If you have symptoms of coronavirus or respiratory infection, you are asked to try to stay at home and avoid contact with other people. The virus affects people individually. If it is mild for you, it doesn’t mean it will be mild for someone else. In fact, it could be fatal or lead to long Covid which can, for example, mean extreme tiredness or difficulty sleeping.

Vaccinations are the best line of defence against Covid-19 (Photo: Dan Kitwood/Getty Images)

Other steps to celebrate safely include wearing a face covering/mask in public or enclosed spaces, opening a window when guests visit your home or business, continuing to wash hands regularly and thoroughly, and catching all coughs and sneezes in tissues before throwing them away. It is also important to have your Covid-19 vaccinations. This is our best line of defence and has reduced both deaths and hospitalisations from Covid-19.

More than 121 million Covid-19 vaccination doses have been given in England alone. Whether you are coming for your first, second or booster vaccination, you will be welcomed by staff. Please talk to staff if you have questions about the vaccine or a phobia of needles, so we can give you the help you need.

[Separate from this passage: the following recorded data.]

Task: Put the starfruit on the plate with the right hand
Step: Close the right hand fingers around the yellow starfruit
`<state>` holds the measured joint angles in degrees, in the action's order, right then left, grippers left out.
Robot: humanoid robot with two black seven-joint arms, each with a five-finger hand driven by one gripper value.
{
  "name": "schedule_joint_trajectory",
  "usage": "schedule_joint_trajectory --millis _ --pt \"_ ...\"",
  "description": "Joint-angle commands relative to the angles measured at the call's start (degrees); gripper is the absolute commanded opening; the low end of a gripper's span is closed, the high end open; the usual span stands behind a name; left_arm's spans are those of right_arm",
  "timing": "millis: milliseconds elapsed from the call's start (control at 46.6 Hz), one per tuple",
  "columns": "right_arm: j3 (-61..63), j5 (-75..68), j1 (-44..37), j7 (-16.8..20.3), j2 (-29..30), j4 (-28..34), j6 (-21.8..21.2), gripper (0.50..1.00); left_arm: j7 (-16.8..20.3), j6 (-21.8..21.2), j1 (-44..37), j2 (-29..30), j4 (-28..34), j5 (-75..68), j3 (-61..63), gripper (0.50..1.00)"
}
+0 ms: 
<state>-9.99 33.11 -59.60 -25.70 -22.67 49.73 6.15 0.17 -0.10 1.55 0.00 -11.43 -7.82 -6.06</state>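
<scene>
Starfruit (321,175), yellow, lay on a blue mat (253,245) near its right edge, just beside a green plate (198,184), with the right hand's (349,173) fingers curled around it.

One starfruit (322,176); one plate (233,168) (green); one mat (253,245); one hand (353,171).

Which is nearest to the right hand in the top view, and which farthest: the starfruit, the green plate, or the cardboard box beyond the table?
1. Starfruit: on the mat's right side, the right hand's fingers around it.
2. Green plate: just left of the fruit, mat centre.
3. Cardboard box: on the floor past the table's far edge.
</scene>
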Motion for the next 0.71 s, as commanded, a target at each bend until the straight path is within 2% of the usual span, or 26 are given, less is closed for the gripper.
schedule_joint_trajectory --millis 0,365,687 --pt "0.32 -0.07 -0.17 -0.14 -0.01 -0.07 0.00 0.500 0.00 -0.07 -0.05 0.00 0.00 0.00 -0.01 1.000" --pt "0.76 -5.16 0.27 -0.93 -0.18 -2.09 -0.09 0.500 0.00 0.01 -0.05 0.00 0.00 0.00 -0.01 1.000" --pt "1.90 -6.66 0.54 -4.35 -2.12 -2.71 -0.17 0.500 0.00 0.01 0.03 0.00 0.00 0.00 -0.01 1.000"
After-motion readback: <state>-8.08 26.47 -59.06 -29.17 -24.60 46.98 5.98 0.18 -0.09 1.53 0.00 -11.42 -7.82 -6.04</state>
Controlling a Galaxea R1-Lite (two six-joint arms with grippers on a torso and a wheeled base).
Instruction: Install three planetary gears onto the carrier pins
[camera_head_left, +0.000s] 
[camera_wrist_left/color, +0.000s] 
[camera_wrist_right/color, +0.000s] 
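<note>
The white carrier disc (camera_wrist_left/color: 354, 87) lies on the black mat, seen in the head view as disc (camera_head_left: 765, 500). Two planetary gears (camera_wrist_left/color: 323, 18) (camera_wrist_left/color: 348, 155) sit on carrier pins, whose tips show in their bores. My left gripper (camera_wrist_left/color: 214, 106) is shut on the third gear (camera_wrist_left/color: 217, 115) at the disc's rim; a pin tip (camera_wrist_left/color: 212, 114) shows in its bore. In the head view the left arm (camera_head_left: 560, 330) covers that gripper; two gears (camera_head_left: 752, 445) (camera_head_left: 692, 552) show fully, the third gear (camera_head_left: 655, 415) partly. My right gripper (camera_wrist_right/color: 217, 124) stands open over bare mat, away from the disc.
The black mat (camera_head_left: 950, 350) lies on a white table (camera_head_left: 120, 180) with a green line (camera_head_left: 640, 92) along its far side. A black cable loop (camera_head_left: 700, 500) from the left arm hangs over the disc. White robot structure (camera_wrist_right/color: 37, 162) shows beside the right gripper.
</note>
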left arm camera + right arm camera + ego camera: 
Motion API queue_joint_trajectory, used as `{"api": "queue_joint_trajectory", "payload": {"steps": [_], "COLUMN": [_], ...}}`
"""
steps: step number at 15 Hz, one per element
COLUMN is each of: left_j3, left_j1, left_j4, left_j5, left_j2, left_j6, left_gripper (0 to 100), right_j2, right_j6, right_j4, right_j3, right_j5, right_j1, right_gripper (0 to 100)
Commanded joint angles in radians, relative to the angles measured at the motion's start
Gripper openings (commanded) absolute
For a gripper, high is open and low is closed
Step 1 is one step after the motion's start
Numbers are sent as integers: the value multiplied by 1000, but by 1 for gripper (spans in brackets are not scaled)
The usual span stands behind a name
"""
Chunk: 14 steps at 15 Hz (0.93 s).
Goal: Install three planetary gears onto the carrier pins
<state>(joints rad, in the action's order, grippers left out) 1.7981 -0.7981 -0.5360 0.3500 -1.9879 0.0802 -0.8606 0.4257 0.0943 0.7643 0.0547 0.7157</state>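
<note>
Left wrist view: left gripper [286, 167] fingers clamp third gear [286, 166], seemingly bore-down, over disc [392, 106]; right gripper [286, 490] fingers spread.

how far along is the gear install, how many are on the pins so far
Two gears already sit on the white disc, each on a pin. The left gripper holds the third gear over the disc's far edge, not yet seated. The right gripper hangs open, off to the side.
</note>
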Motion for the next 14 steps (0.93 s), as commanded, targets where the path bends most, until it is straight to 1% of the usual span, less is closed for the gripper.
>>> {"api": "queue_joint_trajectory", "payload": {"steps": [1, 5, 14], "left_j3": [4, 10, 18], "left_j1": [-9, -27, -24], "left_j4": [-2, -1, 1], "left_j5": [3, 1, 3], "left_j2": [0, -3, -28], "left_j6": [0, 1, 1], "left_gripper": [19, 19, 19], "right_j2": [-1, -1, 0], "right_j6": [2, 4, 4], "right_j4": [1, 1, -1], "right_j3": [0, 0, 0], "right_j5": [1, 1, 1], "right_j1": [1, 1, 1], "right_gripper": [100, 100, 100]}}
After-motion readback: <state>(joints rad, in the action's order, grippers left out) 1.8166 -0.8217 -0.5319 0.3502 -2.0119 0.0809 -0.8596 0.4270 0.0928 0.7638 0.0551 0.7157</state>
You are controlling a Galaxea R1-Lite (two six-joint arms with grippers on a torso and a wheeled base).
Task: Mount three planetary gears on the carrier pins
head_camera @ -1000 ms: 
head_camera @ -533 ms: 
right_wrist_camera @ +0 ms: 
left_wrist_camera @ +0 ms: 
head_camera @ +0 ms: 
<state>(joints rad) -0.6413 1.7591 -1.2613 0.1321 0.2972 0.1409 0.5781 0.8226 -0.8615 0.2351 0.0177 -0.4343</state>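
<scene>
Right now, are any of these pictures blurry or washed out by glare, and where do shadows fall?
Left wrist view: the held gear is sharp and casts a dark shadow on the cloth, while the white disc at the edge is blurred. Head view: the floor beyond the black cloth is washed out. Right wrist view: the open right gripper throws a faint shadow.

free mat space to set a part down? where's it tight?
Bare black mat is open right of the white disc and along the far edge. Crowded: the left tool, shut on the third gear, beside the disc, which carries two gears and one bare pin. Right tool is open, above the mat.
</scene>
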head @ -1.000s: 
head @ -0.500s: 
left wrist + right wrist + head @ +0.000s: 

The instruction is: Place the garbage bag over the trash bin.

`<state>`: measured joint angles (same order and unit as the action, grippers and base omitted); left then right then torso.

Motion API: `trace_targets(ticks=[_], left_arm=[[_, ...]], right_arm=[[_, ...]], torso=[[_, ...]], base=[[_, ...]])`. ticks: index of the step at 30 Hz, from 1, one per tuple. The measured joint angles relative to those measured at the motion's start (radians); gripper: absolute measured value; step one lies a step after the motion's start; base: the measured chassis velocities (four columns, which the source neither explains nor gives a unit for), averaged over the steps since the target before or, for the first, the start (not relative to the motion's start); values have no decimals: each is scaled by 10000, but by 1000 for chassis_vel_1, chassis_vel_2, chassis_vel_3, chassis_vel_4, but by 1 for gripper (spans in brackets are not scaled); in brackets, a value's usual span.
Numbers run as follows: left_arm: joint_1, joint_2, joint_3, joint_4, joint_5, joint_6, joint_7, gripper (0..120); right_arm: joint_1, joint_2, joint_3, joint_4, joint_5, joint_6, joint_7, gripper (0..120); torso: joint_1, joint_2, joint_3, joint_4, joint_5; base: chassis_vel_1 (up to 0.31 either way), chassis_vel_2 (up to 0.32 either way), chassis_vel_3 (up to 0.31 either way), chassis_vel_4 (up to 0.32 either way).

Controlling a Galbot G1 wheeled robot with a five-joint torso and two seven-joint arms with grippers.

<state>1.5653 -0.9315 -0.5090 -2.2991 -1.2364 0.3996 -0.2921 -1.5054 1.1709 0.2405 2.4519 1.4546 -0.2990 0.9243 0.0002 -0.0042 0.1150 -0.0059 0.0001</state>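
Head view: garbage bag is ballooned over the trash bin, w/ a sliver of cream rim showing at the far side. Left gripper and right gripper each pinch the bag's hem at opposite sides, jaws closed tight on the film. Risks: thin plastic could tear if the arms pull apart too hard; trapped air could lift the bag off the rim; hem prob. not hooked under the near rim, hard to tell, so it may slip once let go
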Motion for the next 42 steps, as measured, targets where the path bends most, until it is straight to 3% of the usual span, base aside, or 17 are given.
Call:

The vaccines used in England have been supported by scholars from across many different faiths, including Hinduism, Sikhism, Christianity and Islam. They do not contain any animal products and any alcohol is less than that found in a banana or slice of bread. As already mentioned, an injection is not nutrition, so you can be vaccinated during Ramadan, and it won’t invalidate your fast.

A second booster – or spring booster –is offered to people aged 75 and over, people living in care homes for the elderly and those aged 12+ who are immunosuppressed.

Vaccinations for your child

All children aged five and over can now get the Covid vaccine too, to increase protection for them and their families. To find out more and book online, visit www.nhs.uk

It’s also important that children are up to date with their routine NHS vaccinations to help protect them against a range of serious illnesses such as polio, measles and whooping cough. Find out more about what vaccinations are offered at what age by visiting www.nhs.uk and typing ‘NHS vaccinations and when to have them’.

If your child has missed any routine vaccinations, you can check your child’s red book or contact their GP practice.

When your child is at secondary school they will also be offered vaccinations through their school, including a booster to protect against diseases like tetanus, diphtheria and polio as well as a vaccine to help protect against human papillomavirus, which in some cases can lead to certain types of cancer, so we would strongly encourage them to have these vaccinations too.

Of course, even as an adult, if you think you may have missed some of your childhood or adult vaccinations, it’s never too late to check. You can speak to your GP practice about what you might need.